Tênues esperanças



A caminho da sala de partos para o nascimento de nossa primeira filha, Thalma perguntou se não era loucura nossa colocarmos uma criança num mundo como aquele em que vivíamos. Era época da Guerra Fria com sua permanente ameaça de um holocausto nuclear, a ditadura militar brasileira estava a pleno vapor assassinando opositores e a destruição do ambiente já preocupava, apesar do aquecimento global ainda não ter se tornado uma realidade manifesta.

Contornamos com um pouco de humor o nosso medo naquele momento, lembrando que talvez fosse um pouco tarde para pensarmos naquela questão.

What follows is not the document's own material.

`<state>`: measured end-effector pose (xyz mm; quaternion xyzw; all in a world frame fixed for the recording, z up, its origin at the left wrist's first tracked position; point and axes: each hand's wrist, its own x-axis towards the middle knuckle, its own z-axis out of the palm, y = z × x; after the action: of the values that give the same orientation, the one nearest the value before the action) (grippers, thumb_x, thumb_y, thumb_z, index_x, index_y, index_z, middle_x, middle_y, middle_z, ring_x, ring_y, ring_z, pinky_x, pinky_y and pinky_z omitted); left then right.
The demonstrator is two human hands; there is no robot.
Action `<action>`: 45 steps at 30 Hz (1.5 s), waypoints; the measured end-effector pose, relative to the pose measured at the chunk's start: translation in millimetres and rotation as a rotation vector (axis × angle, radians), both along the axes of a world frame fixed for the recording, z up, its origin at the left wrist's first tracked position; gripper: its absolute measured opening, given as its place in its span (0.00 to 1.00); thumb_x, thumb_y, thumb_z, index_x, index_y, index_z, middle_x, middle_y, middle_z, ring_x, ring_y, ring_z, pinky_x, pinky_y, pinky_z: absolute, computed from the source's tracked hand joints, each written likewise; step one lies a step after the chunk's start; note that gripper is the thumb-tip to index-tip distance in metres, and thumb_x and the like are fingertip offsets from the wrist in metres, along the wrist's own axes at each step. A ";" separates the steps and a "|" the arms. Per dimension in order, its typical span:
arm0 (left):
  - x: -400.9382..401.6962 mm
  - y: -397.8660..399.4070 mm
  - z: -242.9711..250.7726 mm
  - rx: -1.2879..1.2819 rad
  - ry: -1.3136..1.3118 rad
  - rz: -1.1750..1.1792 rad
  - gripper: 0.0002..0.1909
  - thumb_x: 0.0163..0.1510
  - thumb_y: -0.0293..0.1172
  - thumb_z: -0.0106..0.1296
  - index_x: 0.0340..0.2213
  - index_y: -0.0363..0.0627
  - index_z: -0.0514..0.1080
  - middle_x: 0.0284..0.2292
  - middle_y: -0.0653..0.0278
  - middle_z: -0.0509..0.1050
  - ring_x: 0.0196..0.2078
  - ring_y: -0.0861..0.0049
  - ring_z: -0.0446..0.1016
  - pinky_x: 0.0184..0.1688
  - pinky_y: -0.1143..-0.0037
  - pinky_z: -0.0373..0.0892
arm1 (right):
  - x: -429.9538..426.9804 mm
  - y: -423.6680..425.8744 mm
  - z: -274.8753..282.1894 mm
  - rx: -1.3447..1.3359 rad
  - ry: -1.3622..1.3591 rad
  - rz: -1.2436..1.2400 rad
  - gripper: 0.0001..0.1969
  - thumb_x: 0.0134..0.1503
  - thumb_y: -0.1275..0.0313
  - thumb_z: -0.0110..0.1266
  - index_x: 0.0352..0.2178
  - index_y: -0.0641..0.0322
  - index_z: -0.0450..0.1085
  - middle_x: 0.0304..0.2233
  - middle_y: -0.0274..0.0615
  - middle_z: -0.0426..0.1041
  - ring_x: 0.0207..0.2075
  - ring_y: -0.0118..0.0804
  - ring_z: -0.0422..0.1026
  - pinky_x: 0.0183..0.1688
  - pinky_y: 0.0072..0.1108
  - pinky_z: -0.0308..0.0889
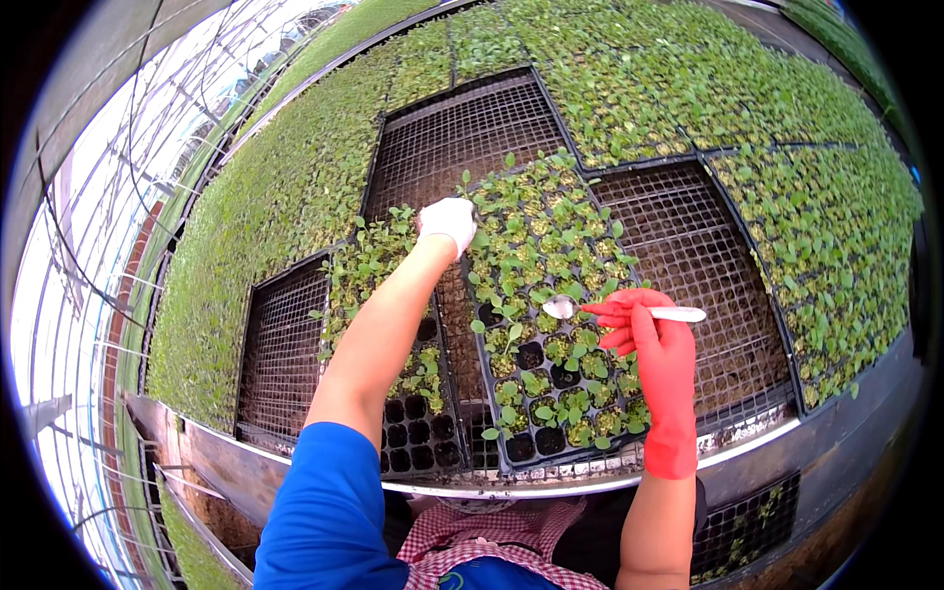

Apesar da gravidade da situação do planeta para além dos muros da Maternidade Otaviano Neves, onde nascia a Ana, havia a sincera esperança em nossos corações de que venceríamos todas aquelas ameaças com nossa militância progressista e poderíamos construir para nossa filha um mundo melhor.

Quarenta e dois anos se passaram e parece que uma parte de minha geração perdeu as lutas que travamos em defesa da paz, contra o autoritarismo e a destruição do meio ambiente.

Neste período testemunhamos novos genocídios (Bálcãs, Ruanda, Myanmar), novas guerras (Iraque, Afeganistão e Síria), desmatamento de mais de 20% da Amazônia, aumento de 1,5 graus Celsius na temperatura da Terra, desastre de Chernobyl, vazamentos gigantescos de petróleo nos mares, rompimentos criminosos de barragens de rejeitos de minério, crescimento do fanatismo religioso, milhões de refugiados perambulando pelo mundo, explosão da cruel desigualdade de renda e disseminação do ódio fascista na convivência humana.

Retornamos à retórica da Guerra Fria entre Estados Unidos, Rússia e China, novos modelos de proto-ditadores estão se espalhando pelos países e corroendo a democracia por dentro e a mudança climática já começou a cobrar o seu preço.

Perceber que minha geração está perdendo as lutas contra a guerra, a opressão e a devastação do ambiente é reconhecer que as forças humanas em sentido contrário são maiores do que ingenuamente imaginávamos ou que erramos em alguma parte de nossa luta, ou seja, não soubemos como fazer aquele sonhado mundo melhor.

Meu sentimento é de tristeza e vergonha diante das crianças, de minhas netas e netos, em especial, pelo mundo que, mesmo na minha insignificante parcela de responsabilidade, estou deixando para as novas gerações.

Alguns acham que não dá mais tempo para evitar a escalada de sofrimento humano inimaginável que nos reserva o futuro, cujos primeiros sinais já estamos enfrentando com o aumento das secas, incêndios, guerras e a crise dos refugiados.

Minhas tênues esperanças neste momento são que as pressões comerciais internacionais contenham o ímpeto destrutivo do governo Bolsonaro e que Trump não seja reeleito para que, quem sabe, ocorra um efeito cascata sobre os demais países e recuperemos um pouco do bom senso ao tomarmos consciência de que já somos uma espécie ameaçada de dolorosa extinção pelas próprias mãos.


Alguém a caminho da sala de partos, por favor, não me repita a pergunta da Thalma.